Your assignment - Reproduce the data exactly as given, except for any images.

Information supplied -
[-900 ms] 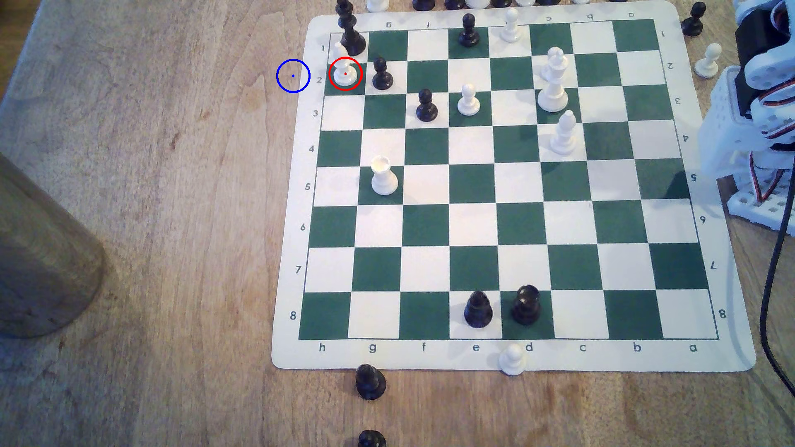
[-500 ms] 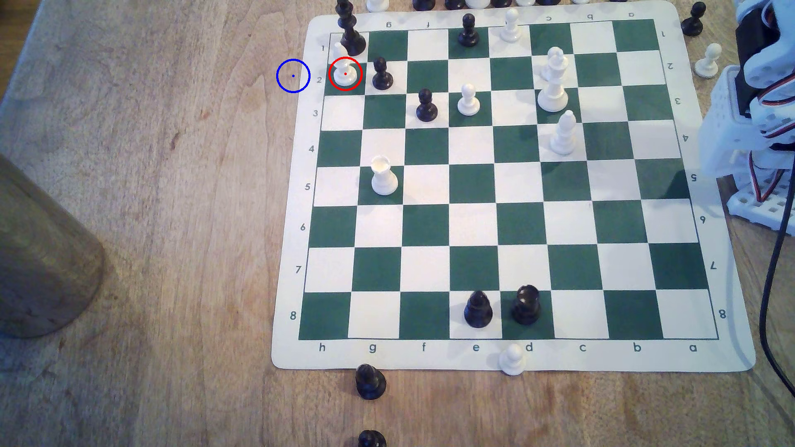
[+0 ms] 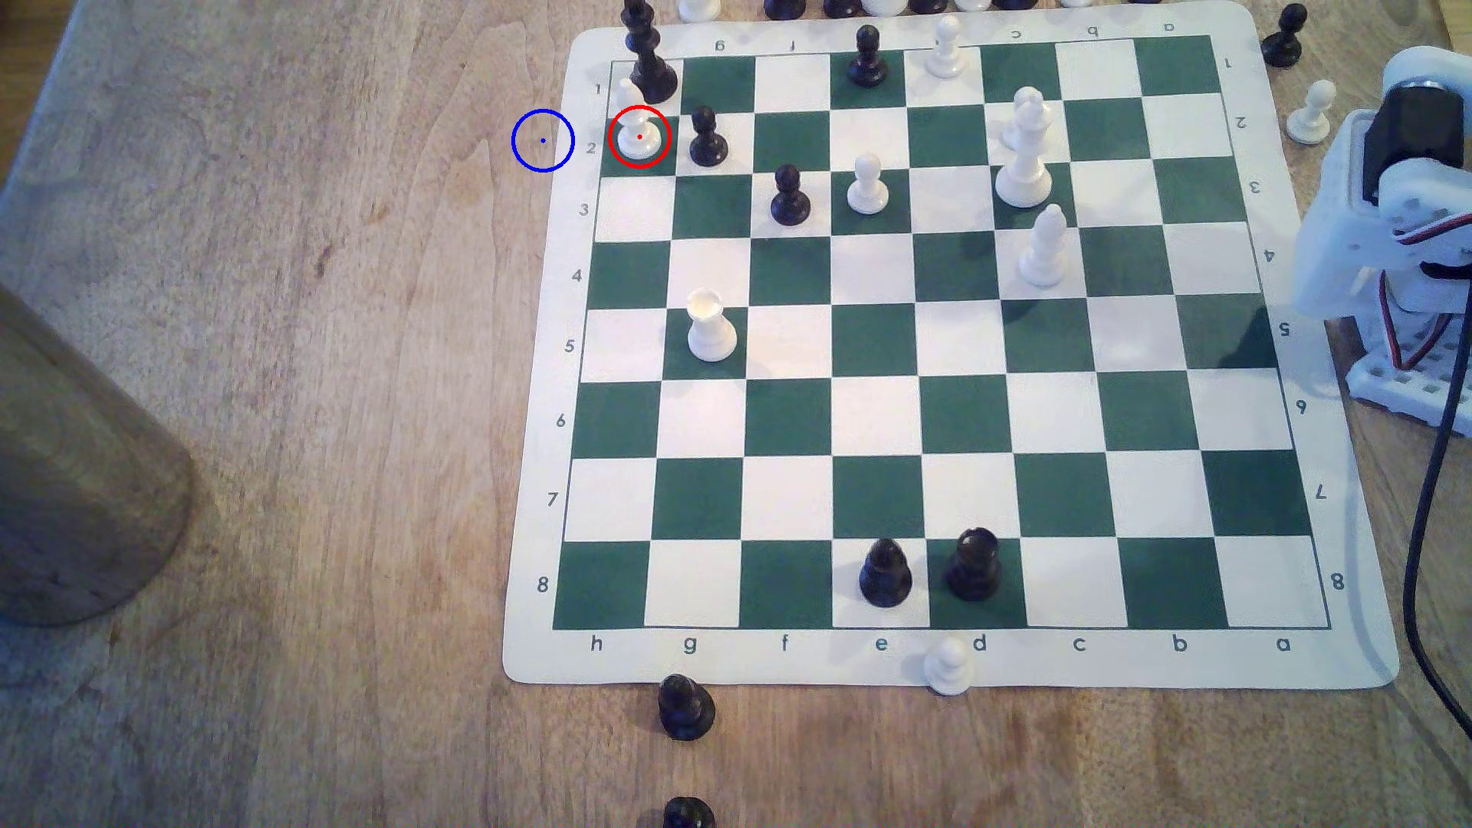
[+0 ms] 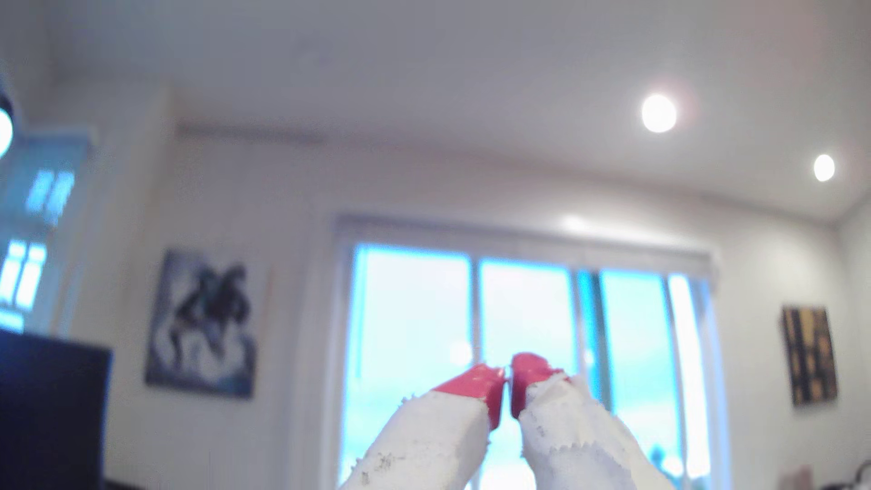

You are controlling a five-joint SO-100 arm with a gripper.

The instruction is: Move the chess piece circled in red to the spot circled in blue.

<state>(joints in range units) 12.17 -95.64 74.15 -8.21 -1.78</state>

Result -
[-900 ms] 
[-500 ms] 
[+0 ms] 
[+0 ms] 

You are controlling a five-joint SO-100 arm with a gripper.

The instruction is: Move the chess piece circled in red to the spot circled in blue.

<state>(joints in range units) 12.17 -95.64 74.15 -8.21 -1.78</state>

The answer has been given in its entirety.